Reply Parent Score: 2

earksiinni Member since:
2009-03-27

What does having a PR machine have to do with how polished your retail products are? Are you suggesting that the only reason why Apple's consumers think that their products are polished is because they are fooled into thinking so by Apple PR?

Reply Parent Score: 2

zima Member since:
2005-07-06

Throwing in "only" there seems like a trollbait... but anyway, really, look at research showing how frighteningly large proportion of OSX users think they're perfectly safe from online threats just because they use OSX, because Apple PR said them so.
Which in this case might very well still come back and bit them (unless the idea is to push people into iOS-like model anyway; but there, you had occasional "jailbreaks" via Safari - with people even more convinced about safety - essentially a root for any random website)

"Polished" is, yes, also a major part of that PR machine. While it was curious to see the evolution of responses to the silly flaw of iPhone 4 antenna (an expression of "polished" in a way, but not where it matters for an antenna); even the describing language curiously emerged ...it wasn't any "grip" or anything - "gentle touch" in the wrong spot tends to bridge it.

(BTW, I haven't yet been on a Final Cut Pro Apple event presentation during which FCP wouldn't crash less than two times)

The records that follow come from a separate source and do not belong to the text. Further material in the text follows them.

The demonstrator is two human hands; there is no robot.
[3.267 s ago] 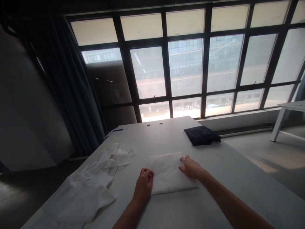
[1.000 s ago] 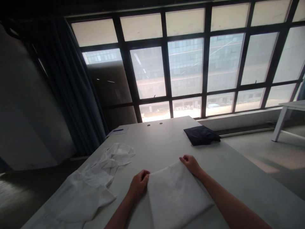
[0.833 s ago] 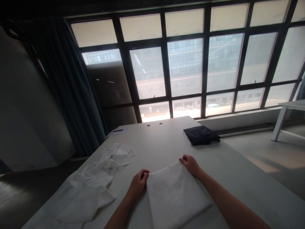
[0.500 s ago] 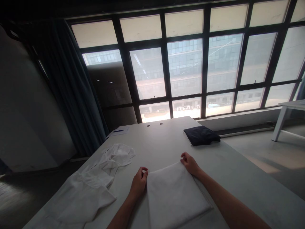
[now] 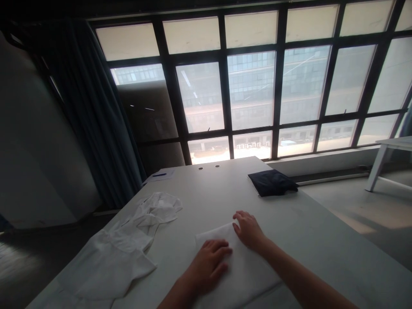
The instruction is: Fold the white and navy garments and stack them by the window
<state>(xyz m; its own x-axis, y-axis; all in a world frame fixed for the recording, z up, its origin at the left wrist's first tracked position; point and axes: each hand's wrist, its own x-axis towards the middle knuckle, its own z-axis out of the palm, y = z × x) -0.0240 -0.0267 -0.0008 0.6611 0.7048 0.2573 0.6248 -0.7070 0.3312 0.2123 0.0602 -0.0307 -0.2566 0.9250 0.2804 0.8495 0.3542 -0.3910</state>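
Observation:
A folded white cloth (image 5: 249, 274) lies flat on the white table in front of me. My left hand (image 5: 210, 264) rests over its left part, palm down and fingers apart, slightly blurred by motion. At the cloth's far right edge, my right hand (image 5: 248, 229) lies with its fingers spread and thumb apart. Neither hand grips the cloth. To the left, a crumpled white garment (image 5: 119, 262) spreads along the table's left side.
A folded dark cloth (image 5: 273, 182) lies near the right edge of the white table (image 5: 199, 193). Paper with a pen (image 5: 159, 174) is at the far left corner. Beyond are windows and a dark curtain (image 5: 96, 116); another white table (image 5: 380, 161) stands right.
My left hand has moved from the cloth's left edge onto its top and opened. My right hand has shifted slightly left and down at the far corner, its fingers now spread.

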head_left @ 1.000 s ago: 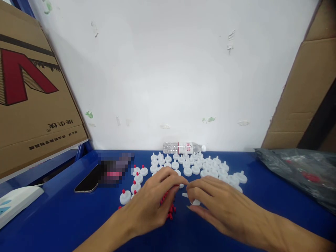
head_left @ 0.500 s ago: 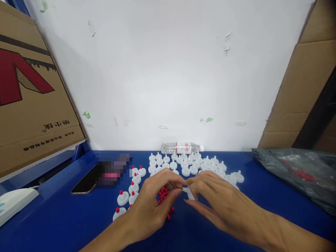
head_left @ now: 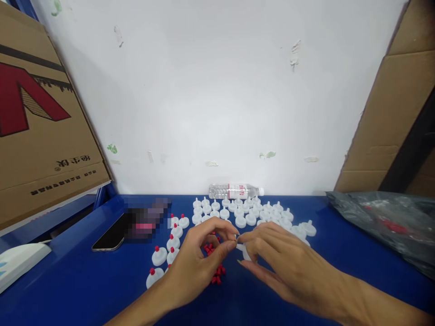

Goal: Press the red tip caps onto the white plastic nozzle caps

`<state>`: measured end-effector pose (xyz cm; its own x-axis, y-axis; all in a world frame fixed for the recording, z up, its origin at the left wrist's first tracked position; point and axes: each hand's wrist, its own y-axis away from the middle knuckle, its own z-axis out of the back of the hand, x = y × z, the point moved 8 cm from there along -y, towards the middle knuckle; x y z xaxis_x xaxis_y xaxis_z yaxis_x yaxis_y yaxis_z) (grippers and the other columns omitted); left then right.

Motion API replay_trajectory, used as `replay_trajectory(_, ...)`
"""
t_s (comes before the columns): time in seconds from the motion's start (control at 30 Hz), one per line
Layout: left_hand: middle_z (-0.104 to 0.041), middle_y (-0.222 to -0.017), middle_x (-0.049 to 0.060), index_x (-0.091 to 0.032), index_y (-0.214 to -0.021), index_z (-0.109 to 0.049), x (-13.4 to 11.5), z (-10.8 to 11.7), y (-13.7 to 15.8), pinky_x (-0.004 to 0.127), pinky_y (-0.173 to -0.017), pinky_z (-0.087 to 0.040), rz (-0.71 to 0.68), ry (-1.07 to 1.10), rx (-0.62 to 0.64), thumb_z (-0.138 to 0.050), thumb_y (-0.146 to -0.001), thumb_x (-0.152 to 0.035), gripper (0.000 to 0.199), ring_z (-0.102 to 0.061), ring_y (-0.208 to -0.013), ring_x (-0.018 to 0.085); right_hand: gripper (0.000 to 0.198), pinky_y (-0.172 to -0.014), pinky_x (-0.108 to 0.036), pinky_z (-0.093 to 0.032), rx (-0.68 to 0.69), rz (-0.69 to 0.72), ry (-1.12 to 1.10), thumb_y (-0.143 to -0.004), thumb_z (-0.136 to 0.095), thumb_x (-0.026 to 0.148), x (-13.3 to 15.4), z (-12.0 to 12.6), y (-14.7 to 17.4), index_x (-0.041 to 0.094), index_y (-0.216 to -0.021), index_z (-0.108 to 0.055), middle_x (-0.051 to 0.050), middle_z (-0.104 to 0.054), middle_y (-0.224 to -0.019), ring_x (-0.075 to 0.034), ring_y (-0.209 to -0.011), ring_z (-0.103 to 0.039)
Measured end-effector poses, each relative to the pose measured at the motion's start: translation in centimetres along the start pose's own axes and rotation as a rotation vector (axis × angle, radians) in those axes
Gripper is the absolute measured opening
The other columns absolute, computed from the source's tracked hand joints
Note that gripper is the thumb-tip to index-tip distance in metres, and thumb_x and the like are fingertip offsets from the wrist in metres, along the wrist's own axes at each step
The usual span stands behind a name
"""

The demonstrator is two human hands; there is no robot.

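Note:
My right hand [head_left: 282, 262] grips a white nozzle cap [head_left: 246, 253], a round lid with a thin spout that points left. The fingers of my left hand [head_left: 200, 262] pinch together at the spout's tip; whatever lies between them is hidden. Below and behind my left hand lies a pile of small red caps [head_left: 218, 274]. Left of it stand several white nozzle caps with red tips [head_left: 159, 256]. Beyond both hands sit several white nozzle caps with bare spouts [head_left: 240, 221], partly covered by my fingers.
A clear plastic bottle [head_left: 234, 191] lies against the white wall. To the left are a phone [head_left: 110, 235], a white device [head_left: 20, 260] and a printed cardboard box [head_left: 50, 136]. On the right, a grey plastic bag [head_left: 384, 226] rests on the blue table [head_left: 251, 308] near more cardboard [head_left: 390, 113].
My left hand has shifted slightly, and more of the red cap pile shows beneath it. The white nozzle cap in my right hand has tilted a little.

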<state>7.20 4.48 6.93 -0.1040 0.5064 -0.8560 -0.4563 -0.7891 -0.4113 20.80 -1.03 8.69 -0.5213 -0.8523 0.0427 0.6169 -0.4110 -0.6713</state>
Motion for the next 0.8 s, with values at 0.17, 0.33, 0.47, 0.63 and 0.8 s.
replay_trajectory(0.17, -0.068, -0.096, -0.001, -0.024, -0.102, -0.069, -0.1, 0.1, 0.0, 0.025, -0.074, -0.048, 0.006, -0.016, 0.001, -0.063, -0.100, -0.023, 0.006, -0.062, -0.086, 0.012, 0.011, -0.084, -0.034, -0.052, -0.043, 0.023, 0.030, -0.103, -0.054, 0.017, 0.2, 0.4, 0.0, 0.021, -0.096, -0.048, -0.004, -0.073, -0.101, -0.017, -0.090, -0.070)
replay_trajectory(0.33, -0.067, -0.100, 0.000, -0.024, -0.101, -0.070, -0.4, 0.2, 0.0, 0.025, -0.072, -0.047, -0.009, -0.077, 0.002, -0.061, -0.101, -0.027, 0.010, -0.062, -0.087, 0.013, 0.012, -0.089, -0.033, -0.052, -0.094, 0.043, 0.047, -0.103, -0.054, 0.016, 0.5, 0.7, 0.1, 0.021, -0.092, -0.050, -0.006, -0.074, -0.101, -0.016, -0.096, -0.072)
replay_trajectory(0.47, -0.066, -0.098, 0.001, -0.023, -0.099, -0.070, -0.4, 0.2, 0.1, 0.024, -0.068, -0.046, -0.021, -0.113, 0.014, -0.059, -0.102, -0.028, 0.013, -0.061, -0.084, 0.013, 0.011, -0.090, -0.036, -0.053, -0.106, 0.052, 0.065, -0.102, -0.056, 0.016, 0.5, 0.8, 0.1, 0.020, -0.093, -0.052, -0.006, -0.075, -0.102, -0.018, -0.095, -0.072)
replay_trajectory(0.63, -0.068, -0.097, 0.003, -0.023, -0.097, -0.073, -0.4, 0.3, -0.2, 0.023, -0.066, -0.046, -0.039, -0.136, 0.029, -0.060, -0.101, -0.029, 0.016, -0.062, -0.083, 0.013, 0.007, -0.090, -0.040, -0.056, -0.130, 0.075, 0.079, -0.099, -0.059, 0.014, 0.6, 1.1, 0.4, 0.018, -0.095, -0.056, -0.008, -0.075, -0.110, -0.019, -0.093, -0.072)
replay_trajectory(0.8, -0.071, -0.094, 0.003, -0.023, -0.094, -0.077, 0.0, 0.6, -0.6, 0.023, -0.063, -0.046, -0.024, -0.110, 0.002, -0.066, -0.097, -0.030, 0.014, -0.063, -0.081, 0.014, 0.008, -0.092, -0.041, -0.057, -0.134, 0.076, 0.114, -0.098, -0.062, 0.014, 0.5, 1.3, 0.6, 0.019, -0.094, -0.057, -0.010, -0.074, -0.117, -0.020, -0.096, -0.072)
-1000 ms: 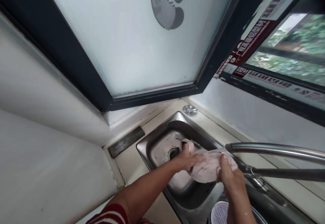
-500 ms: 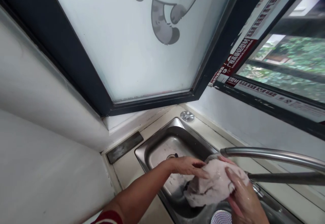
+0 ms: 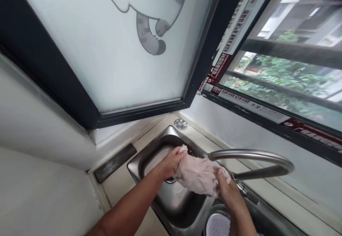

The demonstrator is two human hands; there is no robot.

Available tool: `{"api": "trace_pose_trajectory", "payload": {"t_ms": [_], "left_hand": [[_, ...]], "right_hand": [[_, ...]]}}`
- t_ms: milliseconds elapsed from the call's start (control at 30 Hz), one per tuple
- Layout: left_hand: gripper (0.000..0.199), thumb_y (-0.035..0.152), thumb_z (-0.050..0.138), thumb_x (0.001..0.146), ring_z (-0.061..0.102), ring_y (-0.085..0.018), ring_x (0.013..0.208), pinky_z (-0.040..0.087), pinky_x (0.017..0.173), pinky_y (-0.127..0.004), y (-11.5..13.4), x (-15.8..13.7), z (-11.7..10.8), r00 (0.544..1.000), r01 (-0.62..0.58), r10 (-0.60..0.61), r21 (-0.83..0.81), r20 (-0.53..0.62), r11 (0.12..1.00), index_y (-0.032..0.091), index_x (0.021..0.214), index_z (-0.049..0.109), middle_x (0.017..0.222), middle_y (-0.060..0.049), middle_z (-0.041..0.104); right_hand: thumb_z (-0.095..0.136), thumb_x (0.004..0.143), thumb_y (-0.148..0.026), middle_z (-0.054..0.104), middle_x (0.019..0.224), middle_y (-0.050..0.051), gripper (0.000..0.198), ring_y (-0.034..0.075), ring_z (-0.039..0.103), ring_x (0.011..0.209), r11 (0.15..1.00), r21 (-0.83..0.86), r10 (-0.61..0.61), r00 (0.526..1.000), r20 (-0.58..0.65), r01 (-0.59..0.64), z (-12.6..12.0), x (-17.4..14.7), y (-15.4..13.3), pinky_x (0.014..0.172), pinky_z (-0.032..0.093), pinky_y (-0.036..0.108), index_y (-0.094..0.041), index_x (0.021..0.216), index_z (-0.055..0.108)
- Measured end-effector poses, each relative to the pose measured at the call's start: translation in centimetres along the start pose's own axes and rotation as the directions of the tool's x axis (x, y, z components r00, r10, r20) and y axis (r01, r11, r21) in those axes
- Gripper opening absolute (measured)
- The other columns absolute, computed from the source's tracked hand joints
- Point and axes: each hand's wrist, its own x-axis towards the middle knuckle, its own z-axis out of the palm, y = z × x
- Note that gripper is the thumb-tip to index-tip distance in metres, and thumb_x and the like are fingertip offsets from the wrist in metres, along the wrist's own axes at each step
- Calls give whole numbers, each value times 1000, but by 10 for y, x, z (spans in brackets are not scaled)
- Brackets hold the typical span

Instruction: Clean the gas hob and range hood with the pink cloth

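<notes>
A pale pink, wet-looking cloth (image 3: 199,174) is stretched between my two hands above the steel sink (image 3: 175,205). My left hand (image 3: 171,162) grips its left end, fingers closed around a bunched corner. At the other end my right hand (image 3: 227,189) pinches the cloth, thumb on top. The faucet (image 3: 248,154) arches just behind the cloth, its spout end close to the cloth's upper edge. Part of the drain (image 3: 170,180) shows below my left wrist.
A round, dotted metal piece (image 3: 218,225) sits in the basin by my right forearm. A dark rectangular bar (image 3: 115,163) lies on the counter left of the sink. A shiny round disc (image 3: 180,123) is at the back corner. A dark-framed glass panel (image 3: 141,107) stands over the counter.
The cloth was bunched in my right hand, with my left fingers apart on it. Now my left hand has closed on one end and the cloth is spread out. The view has shifted right.
</notes>
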Motion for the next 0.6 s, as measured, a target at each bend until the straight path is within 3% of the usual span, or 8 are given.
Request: {"api": "trace_pose_trajectory", "payload": {"t_ms": [133,233,333,500,600], "left_hand": [[62,50,90,56,61,-13,78,46,75,-28,-6,1,-9,993,107,-109,50,38,993,22,102,59,93,2,65],[62,59,88,53,61,-17,76,47,74,-32,-17,0,-17,980,178,-187,127,62,976,17,91,62,86,-2,65],[57,54,88,51,54,-14,67,40,67,-28,-25,-1,-23,988,149,-154,232,3,961,16,82,59,73,3,58],[32,26,82,63,39,-9,68,30,65,-22,-18,4,-25,991,-7,57,387,-118,922,19,78,55,69,8,46],[27,33,77,72,43,-10,73,34,68,-22,-12,11,-23,986,1,64,385,-154,923,20,82,56,72,7,47]], "right_hand": [[60,79,-75,74,95,4,56,23,71,81,908,414,-77,997,18,63,13,3,-21,68,59,33,-25,106,63],[71,73,-70,72,83,0,55,18,67,67,853,521,-67,997,43,35,23,5,-32,61,58,29,-25,103,63],[68,77,-67,73,87,2,54,21,70,78,914,403,-69,996,62,39,27,11,-30,68,59,30,-23,108,66],[60,78,-67,74,109,10,57,30,65,114,995,1,-98,995,-10,99,18,28,-5,92,56,37,-18,106,72],[56,80,-71,75,109,10,65,29,69,106,996,65,-55,997,-51,58,15,28,4,82,59,37,-17,115,69]]}}
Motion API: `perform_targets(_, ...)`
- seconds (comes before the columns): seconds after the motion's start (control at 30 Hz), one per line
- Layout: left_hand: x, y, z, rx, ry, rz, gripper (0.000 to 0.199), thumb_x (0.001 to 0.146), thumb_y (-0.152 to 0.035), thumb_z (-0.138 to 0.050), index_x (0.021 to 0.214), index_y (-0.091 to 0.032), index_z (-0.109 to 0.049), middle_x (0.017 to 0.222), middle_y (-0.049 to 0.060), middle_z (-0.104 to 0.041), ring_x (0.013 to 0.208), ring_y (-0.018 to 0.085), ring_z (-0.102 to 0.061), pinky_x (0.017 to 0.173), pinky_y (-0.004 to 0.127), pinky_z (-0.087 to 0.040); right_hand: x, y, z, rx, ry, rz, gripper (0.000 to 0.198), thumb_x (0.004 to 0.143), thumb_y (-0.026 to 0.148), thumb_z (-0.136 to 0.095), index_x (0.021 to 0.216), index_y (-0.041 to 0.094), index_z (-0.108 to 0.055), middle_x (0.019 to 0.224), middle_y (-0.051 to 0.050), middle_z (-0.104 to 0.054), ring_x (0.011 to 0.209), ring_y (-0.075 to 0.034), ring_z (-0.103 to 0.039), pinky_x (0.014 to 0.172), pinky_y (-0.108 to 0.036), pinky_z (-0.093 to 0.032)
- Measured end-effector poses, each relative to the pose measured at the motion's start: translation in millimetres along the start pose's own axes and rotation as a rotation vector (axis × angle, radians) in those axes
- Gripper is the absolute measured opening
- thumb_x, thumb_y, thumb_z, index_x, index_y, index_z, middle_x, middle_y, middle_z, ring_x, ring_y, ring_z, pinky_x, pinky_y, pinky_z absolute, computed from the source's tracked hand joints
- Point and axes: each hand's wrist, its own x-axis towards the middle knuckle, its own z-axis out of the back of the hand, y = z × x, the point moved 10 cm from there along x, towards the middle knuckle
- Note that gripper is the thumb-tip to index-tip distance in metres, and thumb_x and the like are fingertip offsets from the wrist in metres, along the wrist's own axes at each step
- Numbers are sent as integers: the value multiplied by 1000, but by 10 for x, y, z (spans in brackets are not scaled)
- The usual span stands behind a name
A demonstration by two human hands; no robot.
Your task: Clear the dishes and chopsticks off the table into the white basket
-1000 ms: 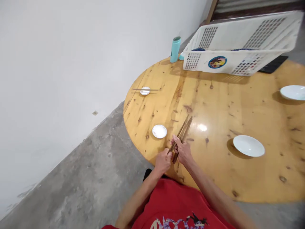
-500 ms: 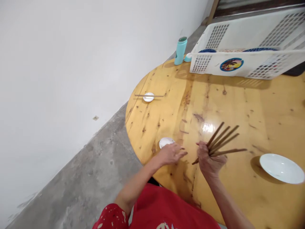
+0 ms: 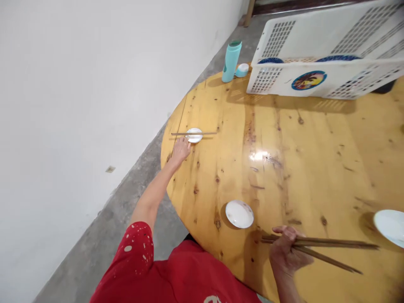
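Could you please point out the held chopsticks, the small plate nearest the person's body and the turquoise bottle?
Held chopsticks [image 3: 328,243]: head view, on the shaft of the upper sticks.
Small plate [image 3: 239,214]: head view, middle of its inner surface.
Turquoise bottle [image 3: 231,63]: head view, middle of its side.

Turquoise bottle upright beside cap; white basket right.
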Motion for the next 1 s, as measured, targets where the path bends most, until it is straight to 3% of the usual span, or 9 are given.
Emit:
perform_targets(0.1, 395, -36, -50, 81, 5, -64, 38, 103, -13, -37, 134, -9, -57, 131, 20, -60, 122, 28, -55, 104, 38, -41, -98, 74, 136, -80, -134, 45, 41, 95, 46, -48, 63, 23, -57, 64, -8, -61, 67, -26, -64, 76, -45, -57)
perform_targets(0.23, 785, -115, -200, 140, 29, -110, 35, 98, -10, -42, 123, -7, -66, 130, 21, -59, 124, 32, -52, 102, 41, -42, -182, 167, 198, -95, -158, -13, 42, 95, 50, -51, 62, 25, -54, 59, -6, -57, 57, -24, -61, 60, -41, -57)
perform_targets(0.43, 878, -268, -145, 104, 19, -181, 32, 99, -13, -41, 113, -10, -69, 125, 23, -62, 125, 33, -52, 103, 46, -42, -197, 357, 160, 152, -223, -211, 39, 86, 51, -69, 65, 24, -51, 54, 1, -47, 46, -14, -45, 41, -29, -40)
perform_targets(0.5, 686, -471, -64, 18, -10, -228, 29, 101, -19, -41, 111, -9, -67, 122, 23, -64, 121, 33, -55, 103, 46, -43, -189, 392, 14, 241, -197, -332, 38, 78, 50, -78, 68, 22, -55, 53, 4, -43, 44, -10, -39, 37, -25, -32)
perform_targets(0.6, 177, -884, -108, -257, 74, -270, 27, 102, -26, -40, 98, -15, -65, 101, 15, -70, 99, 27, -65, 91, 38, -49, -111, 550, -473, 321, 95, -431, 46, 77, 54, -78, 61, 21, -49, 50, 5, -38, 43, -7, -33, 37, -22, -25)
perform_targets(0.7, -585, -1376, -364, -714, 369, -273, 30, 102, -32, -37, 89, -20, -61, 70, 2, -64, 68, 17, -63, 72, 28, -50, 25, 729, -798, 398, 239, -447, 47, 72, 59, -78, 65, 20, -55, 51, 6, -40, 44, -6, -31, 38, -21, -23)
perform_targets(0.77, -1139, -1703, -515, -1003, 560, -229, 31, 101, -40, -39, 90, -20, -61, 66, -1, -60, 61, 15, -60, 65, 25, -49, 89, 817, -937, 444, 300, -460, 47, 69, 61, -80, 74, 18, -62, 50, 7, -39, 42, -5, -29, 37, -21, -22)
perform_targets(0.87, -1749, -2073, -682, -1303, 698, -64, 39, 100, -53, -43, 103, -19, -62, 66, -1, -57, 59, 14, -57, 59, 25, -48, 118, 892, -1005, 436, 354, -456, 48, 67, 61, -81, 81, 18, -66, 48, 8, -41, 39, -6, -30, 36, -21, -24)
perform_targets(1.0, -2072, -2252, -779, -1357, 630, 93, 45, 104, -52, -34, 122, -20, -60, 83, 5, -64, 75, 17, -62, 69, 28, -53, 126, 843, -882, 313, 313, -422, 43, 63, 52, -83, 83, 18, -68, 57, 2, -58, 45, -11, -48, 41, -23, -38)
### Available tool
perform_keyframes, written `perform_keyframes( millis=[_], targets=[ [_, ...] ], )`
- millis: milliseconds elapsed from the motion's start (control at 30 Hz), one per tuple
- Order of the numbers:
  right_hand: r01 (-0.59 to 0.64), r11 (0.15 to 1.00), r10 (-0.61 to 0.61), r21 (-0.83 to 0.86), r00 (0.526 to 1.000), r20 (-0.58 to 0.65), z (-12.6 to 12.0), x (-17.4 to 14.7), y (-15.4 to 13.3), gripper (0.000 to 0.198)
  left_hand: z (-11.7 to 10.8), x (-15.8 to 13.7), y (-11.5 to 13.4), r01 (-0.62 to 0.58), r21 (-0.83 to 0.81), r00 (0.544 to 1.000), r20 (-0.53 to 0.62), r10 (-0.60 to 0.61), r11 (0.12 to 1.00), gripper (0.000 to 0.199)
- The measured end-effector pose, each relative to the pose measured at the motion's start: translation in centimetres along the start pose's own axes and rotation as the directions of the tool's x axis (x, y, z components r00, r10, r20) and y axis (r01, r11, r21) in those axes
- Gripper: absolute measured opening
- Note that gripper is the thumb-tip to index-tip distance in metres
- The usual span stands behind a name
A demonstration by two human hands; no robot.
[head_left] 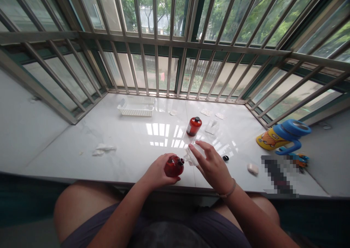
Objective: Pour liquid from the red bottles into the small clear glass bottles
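My left hand [161, 171] is wrapped round a red-brown bottle [172, 167], which has no cap on and leans to the right. In my right hand [212, 164] is a small clear bottle [191, 156], tipped so that its neck meets the mouth of the red-brown one. Whether liquid passes between them I cannot tell. Just beyond my hands stands a second red-brown bottle [194, 127] with a black cap. Beside it is another clear bottle [212, 127]. A loose black cap [225, 158] lies to the right of my right hand.
A white perforated basket [136, 111] sits at the back left. Crumpled tissue [104, 149] lies at the left. On the right are a blue and yellow jug [281, 135], a pale soap-like lump [253, 169] and a blurred dark object [279, 177]. Metal window bars [169, 73] edge the back.
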State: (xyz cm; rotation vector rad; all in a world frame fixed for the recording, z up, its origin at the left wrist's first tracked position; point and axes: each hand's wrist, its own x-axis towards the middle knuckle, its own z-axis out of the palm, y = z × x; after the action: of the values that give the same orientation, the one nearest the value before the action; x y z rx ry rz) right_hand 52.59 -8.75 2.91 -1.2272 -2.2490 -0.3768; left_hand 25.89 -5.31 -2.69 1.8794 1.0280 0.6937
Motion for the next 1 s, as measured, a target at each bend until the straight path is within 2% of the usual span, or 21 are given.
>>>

PS. And that's also coming from a culture which, in late 90s, went on "to help Apple" by mass-buying (and refusing to pirate) a clearly inferior, more expensive, flawed product (for better part of a decade) http://www.forbes.com/1997/08/08/column.html
...not directing such passion at some people in need & on hard times or smth - a company, one which deserved to fail (and essentially did, but MS needed at the time to be able to point fingers at some competition); that's a bit insane.